KNEXA-FL: Orchestriertes, dezentrales Federated Learning für sichere LLM‑Fusion
Die Feinabstimmung großer Sprachmodelle (LLMs) für spezielle Fachgebiete steht vor einer zentralen Hürde: vielfältige, organisationsübergreifende Daten sind nötig, doch Datenschutz und Datenhoheit verhindern deren Austausch. Federated Learning (FL) löst das Problem, indem Modelle gemeinsam trainiert werden, ohne Rohdaten zu teilen. Die klassische, zentralisierte Variante birgt jedoch einen einzigen Ausfallpunkt und bleibt anfällig für Modellinversionsangriffe.
Dezentrales FL (DFL) entfernt den zentralen Aggregator, setzt aber häufig auf zufällige Peer‑to‑Peer‑Verbindungen. Dadurch wird die Heterogenität der Agenten ignoriert und das Risiko negativer Transfereffekte steigt. KNEXA‑FL schlägt eine neue Lösung vor: ein orchestriertes, dezentrales Framework, das die Vorteile beider Ansätze kombiniert.
Im Kern steht ein nicht aggregierender Central Profiler/Matchmaker (CPM), der die Peer‑to‑Peer‑Zusammenarbeit als kontextbasiertes Bandit‑Problem formuliert. Mithilfe des LinUCB‑Algorithmus lernt der CPM anhand abstrakter Agentenprofile eine optimale Matchmaking‑Strategie. So werden heterogene, PEFT‑basierte LLM‑Agenten gezielt zusammengeführt und tauschen Wissen über sichere Distillation aus – ohne jemals die Modelle selbst zu sehen.

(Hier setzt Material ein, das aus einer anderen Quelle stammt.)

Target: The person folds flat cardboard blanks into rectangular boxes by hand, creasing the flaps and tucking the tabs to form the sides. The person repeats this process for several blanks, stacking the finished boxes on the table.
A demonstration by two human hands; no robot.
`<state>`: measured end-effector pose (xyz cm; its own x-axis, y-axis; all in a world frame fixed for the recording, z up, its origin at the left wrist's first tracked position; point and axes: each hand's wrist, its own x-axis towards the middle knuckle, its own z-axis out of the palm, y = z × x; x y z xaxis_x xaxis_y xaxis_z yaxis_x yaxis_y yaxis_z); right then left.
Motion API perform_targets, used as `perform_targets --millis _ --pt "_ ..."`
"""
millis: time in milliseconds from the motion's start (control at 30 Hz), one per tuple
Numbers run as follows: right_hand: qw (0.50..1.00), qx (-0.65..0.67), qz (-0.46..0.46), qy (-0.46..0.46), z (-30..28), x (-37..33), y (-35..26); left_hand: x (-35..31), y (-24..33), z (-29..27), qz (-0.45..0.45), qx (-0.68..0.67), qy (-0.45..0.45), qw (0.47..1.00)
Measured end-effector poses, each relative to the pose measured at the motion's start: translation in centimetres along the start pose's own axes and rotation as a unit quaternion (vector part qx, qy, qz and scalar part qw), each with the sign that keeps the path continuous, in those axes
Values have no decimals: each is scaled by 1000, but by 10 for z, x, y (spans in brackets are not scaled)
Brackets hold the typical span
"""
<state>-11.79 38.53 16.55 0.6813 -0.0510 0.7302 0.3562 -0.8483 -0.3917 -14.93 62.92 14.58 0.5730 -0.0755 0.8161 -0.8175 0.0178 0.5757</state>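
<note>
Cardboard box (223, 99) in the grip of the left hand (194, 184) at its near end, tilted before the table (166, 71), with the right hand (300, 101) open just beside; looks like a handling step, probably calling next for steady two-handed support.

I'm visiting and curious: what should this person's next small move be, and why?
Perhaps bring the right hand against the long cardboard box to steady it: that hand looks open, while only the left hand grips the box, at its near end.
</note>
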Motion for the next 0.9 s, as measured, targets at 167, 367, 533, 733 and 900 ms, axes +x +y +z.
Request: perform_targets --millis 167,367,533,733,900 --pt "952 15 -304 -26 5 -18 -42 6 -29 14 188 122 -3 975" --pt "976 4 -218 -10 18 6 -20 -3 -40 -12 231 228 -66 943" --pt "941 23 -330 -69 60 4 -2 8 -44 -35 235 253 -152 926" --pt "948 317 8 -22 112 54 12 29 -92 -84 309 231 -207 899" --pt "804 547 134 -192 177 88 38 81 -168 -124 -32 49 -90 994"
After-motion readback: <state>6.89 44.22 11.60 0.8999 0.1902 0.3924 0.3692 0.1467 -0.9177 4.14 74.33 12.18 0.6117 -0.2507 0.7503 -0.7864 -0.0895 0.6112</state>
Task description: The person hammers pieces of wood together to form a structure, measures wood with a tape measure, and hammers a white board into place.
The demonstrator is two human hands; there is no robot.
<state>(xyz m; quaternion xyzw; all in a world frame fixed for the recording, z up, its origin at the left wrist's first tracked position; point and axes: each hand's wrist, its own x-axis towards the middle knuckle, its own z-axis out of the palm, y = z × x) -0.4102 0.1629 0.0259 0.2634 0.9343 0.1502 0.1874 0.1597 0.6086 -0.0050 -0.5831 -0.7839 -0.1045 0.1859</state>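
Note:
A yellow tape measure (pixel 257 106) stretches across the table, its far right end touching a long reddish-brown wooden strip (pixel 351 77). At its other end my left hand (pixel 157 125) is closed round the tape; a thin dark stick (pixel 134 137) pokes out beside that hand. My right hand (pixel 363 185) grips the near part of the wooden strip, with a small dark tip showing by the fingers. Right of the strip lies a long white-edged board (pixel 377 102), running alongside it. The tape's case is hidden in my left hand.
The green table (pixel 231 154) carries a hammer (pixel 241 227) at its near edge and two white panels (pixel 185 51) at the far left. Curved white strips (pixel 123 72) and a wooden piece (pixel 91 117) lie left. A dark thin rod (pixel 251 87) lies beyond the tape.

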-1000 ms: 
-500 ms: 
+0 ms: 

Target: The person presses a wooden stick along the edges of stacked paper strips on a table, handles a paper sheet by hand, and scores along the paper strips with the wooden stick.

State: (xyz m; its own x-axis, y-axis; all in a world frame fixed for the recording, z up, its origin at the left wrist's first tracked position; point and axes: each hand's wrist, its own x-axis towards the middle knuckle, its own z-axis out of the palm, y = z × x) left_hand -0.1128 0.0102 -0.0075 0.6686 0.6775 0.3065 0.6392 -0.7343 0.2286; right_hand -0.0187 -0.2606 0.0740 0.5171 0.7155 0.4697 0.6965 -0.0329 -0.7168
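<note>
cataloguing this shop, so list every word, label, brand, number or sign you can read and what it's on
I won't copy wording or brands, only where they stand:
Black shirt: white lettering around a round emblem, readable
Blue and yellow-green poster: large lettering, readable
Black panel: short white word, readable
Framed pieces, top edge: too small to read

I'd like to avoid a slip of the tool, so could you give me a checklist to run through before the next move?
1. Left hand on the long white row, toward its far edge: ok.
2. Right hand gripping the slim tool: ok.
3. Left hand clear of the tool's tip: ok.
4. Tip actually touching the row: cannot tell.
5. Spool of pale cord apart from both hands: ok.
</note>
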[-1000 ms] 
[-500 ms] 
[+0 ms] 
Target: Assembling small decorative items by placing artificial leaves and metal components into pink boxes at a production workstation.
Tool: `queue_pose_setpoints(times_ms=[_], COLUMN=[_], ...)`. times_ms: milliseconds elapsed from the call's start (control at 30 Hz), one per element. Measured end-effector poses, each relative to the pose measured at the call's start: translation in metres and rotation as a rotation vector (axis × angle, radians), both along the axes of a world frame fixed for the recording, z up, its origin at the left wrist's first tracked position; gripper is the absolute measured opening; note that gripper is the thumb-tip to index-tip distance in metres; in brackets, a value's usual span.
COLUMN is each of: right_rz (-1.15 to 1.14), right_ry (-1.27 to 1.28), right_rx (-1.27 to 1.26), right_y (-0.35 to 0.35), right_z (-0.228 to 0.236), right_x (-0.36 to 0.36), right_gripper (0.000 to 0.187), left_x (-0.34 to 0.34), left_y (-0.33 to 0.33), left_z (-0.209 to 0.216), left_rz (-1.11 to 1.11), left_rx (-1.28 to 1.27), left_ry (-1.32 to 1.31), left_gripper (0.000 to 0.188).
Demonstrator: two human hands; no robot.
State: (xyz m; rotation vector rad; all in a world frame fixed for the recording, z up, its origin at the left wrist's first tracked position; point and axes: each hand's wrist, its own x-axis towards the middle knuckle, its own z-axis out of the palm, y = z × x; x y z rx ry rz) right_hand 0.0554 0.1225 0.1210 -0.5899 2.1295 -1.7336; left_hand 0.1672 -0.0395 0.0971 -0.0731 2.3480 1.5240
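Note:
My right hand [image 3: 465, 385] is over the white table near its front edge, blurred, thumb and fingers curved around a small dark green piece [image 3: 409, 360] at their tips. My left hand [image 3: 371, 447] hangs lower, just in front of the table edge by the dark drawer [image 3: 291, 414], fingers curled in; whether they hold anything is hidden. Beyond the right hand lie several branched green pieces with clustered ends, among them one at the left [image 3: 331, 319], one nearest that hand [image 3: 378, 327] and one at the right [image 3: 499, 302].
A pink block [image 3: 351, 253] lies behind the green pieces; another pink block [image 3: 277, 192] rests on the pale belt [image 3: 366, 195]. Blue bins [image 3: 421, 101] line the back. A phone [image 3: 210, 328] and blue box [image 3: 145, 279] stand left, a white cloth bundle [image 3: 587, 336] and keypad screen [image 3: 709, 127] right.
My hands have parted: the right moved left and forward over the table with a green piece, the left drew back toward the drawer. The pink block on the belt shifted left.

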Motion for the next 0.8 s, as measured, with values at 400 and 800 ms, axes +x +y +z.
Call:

Umfangreiche Experimente auf einer anspruchsvollen Code‑Generierungsaufgabe zeigen, dass KNEXA‑FL die Pass@1‑Rate um etwa 50 % gegenüber zufälliger Peer‑to‑Peer‑Zusammenarbeit steigert. Im Gegensatz zu einem leistungsstarken zentralisierten Distillation‑Baseline bleibt die orchestrierte Methode stabil konvergierend, während das Baseline-Modell einen katastrophalen Leistungsabfall erfährt.